It was easy to get away with kicking the shit out of a guy in my platoon and report them for calling me the n-word in Afghanistan because everybody knows that's wrong, but I would have a much harder time getting help (help is moving either you or them to a different unit) for anything else because not everybody, to include the EO representative, knows it's wrong. In fact, don't ask don't tell don't pursue was repealed when I was in Afghanistan. Our training on that consisted of "Don't ask, don't tell was repealed; It's okay to be gay. Tomorrow, wake up is at zero-five-thirty, mission brief is at zero-six, SP at six-fifteen. We're doing another clearing mission with the ANA rifle platoon and..."

The DoD can try to make people re-learn their cultural norms. Actually, it's now doing that as part of it's new sexual harassment and assault prevention program. In doing so, they are trying to fight against a person's lifetime of behavioral norms and prejudice. That's why, when I went to that last class that tried to educate everyone, the people forced to go just rolled their eyes, played on their phones, and went to sleep when the speaker said something about victim-blaming. It's kind of like when Saya told me about dude-bros who went to one of the WRC's presentations and got up saying "Fuck this," the only differencing being that the army can force you to go and make you stay. So instead of getting up and leaving, they just turned their brains off.

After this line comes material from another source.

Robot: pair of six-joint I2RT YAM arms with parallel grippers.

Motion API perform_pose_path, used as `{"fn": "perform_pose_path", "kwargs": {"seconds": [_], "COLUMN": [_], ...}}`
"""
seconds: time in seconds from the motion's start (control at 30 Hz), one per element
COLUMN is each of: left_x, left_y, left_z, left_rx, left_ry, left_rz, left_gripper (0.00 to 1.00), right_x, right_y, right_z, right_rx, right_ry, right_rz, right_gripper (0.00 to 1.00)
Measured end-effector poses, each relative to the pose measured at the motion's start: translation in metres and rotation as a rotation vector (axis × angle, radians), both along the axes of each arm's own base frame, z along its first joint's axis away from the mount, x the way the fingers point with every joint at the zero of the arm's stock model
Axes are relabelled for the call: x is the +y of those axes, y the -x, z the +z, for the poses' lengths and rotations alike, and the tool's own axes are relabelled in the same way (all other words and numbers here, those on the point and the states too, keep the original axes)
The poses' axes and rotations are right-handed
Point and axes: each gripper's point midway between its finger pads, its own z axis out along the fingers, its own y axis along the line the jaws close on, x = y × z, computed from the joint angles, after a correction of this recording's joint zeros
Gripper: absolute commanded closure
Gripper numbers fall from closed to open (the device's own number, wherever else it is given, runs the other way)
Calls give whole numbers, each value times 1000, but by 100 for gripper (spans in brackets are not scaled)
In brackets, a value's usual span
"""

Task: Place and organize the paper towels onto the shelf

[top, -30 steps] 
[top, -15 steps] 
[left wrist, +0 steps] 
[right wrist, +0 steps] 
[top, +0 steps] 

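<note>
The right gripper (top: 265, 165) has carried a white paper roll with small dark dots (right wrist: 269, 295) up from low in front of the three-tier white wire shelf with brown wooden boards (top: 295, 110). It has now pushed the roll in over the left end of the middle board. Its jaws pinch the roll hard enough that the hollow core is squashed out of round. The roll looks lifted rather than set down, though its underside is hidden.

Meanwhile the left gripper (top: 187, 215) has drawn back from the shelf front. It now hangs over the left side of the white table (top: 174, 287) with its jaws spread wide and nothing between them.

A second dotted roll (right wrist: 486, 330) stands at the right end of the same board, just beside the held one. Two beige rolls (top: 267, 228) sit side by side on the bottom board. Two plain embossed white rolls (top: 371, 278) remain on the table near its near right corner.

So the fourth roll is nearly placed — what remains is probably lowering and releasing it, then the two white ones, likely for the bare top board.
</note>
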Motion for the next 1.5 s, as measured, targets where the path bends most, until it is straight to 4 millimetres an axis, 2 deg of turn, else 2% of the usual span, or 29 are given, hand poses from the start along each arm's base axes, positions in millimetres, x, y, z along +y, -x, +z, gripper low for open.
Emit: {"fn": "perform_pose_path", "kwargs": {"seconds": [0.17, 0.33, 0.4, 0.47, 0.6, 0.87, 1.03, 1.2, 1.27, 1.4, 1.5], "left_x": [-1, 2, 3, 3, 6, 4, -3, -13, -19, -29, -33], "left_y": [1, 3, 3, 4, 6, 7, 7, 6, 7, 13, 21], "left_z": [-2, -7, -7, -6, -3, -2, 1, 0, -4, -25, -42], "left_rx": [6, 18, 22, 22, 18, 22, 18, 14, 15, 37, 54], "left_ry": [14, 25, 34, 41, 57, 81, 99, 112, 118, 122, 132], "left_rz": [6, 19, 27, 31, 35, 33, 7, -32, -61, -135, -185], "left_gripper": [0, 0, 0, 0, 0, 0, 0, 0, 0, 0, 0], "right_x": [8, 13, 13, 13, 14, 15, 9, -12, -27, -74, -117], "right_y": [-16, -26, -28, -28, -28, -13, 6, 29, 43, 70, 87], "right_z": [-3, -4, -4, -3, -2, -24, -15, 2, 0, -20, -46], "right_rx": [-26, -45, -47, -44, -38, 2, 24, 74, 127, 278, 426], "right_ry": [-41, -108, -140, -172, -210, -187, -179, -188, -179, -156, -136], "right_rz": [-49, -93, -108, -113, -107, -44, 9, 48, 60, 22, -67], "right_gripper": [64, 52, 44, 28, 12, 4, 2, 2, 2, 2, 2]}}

It effectively is the same thing.

So yeah. Obviously, it's better then nothing. It just won't help nearly as much and I know it won't fix shit. The DoD is basically in damage control mode and once the numbers go down, no matter how long it takes, there won't be any more improvements. There isn't a passionate desire for change. The same applies for when women can chose career fields restricted to them. There will be a "There's 5 new female privates coming to the platoon. Go to the sexism power point training and continue to treat them like you are."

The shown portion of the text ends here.